I have a mouth on me. I know this. As a child and certainly as a teen - I was rarely reprimanded for what I said and instead for the way I said it. My emotions, when left unguarded, would fly out of me in caustic tones. My voice would get raised, my aim got sharpened. I kept an eye on the jugular and I rarely missed a shot. It was for this reason that my mother and I often found ourselves at odds as I aged. We fought frequently. There would be quiet bickering laced with sarcasm and subtly or all out word wars. We would stand toe to toe shouting to be heard over each other for varying lengths of time until she had put me back in my place -- and that is just the way that adolescence goes. I would test my boundaries and find my voice with my mother because I knew that even if she played the enemy - she was, in fact, the safety net. No matter how long an argument would last once it had come to some sort of reasonable conclusion -- it was done. Vanished. Our relationship would resume again just as strong as it had ever been. I know it drove my mother crazy that I never felt the same freedom with my father.

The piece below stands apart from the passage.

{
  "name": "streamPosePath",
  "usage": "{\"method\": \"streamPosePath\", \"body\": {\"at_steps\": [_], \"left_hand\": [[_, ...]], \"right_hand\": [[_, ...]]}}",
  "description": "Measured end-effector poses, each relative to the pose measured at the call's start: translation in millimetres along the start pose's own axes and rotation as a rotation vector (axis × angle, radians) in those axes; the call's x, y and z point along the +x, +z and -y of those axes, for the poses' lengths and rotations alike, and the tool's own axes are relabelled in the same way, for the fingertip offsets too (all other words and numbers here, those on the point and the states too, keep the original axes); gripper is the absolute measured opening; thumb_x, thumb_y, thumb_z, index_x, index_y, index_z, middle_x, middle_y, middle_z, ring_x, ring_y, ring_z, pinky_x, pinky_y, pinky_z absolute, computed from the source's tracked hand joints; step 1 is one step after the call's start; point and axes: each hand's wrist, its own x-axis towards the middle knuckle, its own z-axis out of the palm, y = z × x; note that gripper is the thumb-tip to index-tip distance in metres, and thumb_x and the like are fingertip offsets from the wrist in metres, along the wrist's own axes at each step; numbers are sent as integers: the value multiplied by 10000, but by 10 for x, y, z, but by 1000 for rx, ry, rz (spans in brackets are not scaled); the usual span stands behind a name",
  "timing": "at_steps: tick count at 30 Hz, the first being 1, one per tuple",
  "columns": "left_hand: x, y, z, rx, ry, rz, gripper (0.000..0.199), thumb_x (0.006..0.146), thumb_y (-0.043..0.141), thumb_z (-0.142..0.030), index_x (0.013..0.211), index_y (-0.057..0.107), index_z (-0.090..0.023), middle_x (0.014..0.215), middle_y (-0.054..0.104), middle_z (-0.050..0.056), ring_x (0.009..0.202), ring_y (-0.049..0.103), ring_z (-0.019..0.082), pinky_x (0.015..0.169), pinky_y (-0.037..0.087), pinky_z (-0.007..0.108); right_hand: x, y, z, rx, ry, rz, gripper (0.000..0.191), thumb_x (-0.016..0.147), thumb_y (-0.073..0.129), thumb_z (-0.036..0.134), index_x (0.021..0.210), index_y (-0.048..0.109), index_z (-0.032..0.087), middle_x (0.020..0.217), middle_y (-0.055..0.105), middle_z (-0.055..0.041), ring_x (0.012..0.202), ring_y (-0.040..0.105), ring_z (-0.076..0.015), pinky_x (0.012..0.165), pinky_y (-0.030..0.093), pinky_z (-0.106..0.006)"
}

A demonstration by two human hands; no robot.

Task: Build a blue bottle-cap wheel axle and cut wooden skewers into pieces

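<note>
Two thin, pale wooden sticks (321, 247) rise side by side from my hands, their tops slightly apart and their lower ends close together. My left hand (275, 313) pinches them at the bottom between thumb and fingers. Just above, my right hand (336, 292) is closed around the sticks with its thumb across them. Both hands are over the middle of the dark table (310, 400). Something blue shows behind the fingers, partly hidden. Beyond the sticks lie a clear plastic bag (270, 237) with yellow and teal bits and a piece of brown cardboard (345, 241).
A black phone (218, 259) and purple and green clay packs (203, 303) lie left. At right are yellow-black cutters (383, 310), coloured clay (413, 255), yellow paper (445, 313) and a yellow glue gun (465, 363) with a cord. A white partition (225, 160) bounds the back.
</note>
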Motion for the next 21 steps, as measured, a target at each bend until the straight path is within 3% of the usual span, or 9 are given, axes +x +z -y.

My dad has over the years hurt me more times than I can count. I would often feel slighted by what he did not do and let down by what he did. For years I felt like my father regarded every emotion I managed to communicate as suspicious. As it they weren't truly mine and I had just been sent on a mission to manipulate him courtesy of my mother. That was never true and the moments of doubt that passed between us often made me feel like a common criminal. If I tried to swap a weekend so I could attend a friend's birthday party he saw it only as my mother getting extra time. When my grandparents wanted to treat me to Christmas in Disney World my father wrote my mother a three page long letter telling her how awful she was -- never a mention that it might come to be one of my favorite childhood memories. My father always treated me like an extension of my mother and rarely of himself.
But perhaps I can not put all the blame on him that the rifts grew wider. I know that of all the times my father has hurt me he probably knows of very few. I could never properly verbalize those feelings with him the same way I could with my mother. Sometimes it was because I didn't want to appear affected. I didn't feel like he deserved to know that he could have such an impact on me. I didn't want to look overly weak or sensitive. I was afraid to show that I cared. But more often than not -- when I look back now with a calmer mind and the benefit of age - I realize that I wasn't just protecting myself. I was working despite anything my father did to keep our relationship in the best possible condition. Because his love never felt unconditional.